Искальщик | страница 74
Нету. Нету и нету.
Если б не голоса на дворе, я б руками перетер каждую грудочку земли до самого-пресамого скончания веков.
Рувим заметил шевеление в кустах.
– Кто там? Выходь сюда! Не бойся!
От неожиданности я гавкнул собачьим манером. Еще и подвыл трохи, как Шмулик обычно.
Больше вопросов не последовало.
Ушли.
Для меня оказалось ясным: хлопчик, про которого говорили Рувим с кудлатым, – не я. Другой. Потому что я ж – вот, и кудлатый меня видел спокойно, и Рувиму я не новость. И не Марик вонючий, як смерть. Они б так и говорили – Марик. Рувиму известно, что Марик у Доры, не может он не знать. Им что я, что Марик больной и несчастный – грязюка под ногами. Гады. Бесчеловечные гады. Ладно Марик. Он – никто. Но я…
И вот они пошли до другого какого-то хлопчика, им нужного.
Нужного! Вот в чем вопрос. А я им не нужен. Я им довесок шкловский.
И такая обида меня покрыла беспросветная, такая обида…
А я ж был родной Рувиму сквозь испытания, сквозь буквально смертельные опасности. И вот. Все им забыто. Все покинуто.
Я обводил затуманенными глазами окрестность, дом, забор, двор, крутился всем своим телом и не находил, за что зацепиться в открывшейся мне пустоте жизни.
Возле дровяного сарайчика стоял Марик. Перебирал ногами в каких-то обмотках, душегрейка бывшая моя была расхристана, рубашка, порванная окончательно, мотылялась на легком ветру.
– Лазарь, шо крутишься, як собака за хвостом? – Голос Марика звучал звонко и весело. – А я ж такой замерзлый, такой замерзлый! Пошли, шось дашь мне пожрать. А, Лазарь? Дашь? Як вечному другу?
Я задвигал ногами, как деревянный.
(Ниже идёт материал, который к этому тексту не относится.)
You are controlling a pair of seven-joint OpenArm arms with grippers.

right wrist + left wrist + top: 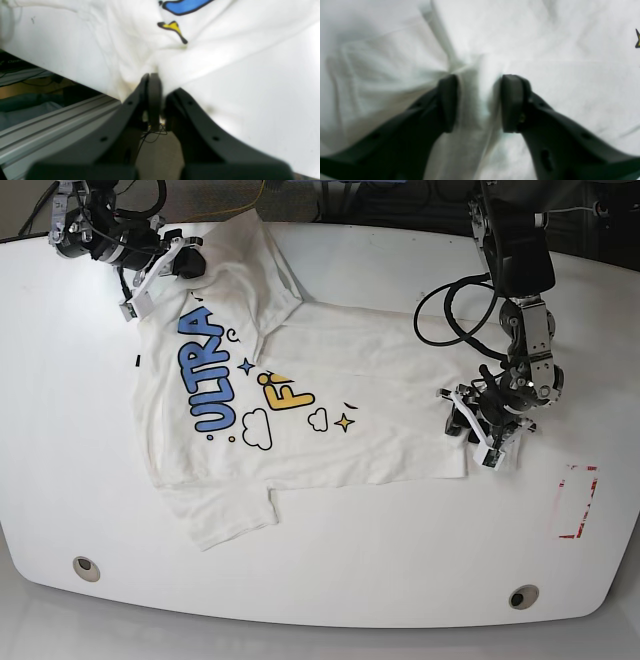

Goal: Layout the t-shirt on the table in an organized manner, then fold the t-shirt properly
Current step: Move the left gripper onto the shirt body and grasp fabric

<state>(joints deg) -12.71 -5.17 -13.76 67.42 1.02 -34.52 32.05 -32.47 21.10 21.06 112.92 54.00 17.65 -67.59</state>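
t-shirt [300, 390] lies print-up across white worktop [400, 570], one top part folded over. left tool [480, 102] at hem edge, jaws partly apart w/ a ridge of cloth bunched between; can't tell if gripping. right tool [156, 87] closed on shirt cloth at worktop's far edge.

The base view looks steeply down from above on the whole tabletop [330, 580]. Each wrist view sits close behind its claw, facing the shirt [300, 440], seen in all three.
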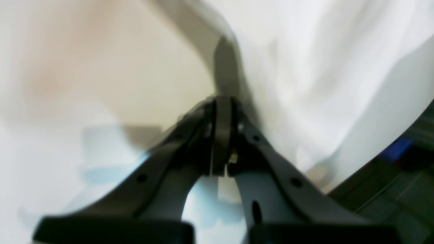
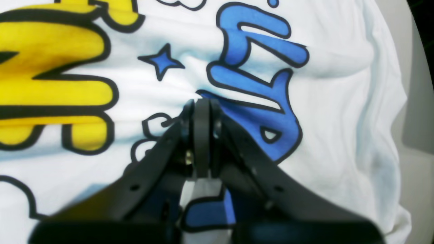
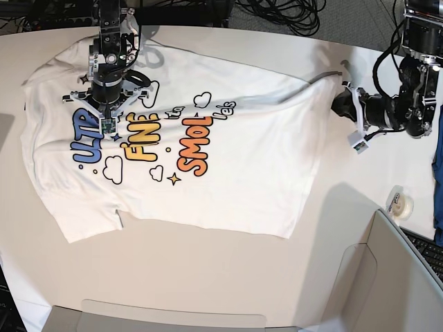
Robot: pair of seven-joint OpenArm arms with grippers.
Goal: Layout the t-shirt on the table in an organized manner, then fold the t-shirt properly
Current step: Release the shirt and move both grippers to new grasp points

Марик обогнул меня сбоку, заглянул в самые глаза. Тряхнул головой и вприпрыжку первый забежал в дом.
Внутренняя моя обида кипела и кипела. Аж пузырьки лопались.
Марик скакал на месте, крутился кругом себя с ором:
– Ой-ой-ой, а шо я знаю! А шо я-я-я! Ой-ой-ой, а шо я зна-а-а-ю! Гы-гы-гы! Дай хлебца! Да-а-а-а-а-а-ай!
Подобная картина довела меня до полного отвращения.
– Не дам! Нема! Пусто! Шо ты приперся, шо ты меня дергаешь, гидо́та ты приблудная! Шо, Дорка тебя не вытерпела, прогнала с твоим гидотством поганым вместе? Прибежал? А ну, геть звидсы! Я тебе нихто! И ты сам нихто! Знаешь ты!.. Ты ж не имеешь смысла ничего знать! Геть!
Веселье Марика порвалось, как ниточка. Как волосиночка.
Он протянул в мою сторону руки и шею с головой, и сам весь протянулся стрункой ко мне:
– Шо-о-о-о-о? А Шкловского хочешь? Хочешь Шкловского? Папу моего хочешь? Он меня до себя берет! Как опять сына! Как навек родненького! От так! А тебя не берет! Моя и хата, и все! А ты геть! Геть! Геть! Зараз геть! А то порубаю тебя шаблюкой отак, отак, отак! – Марик показал, как рубает меня. Морда его стала красная, страшенная морда.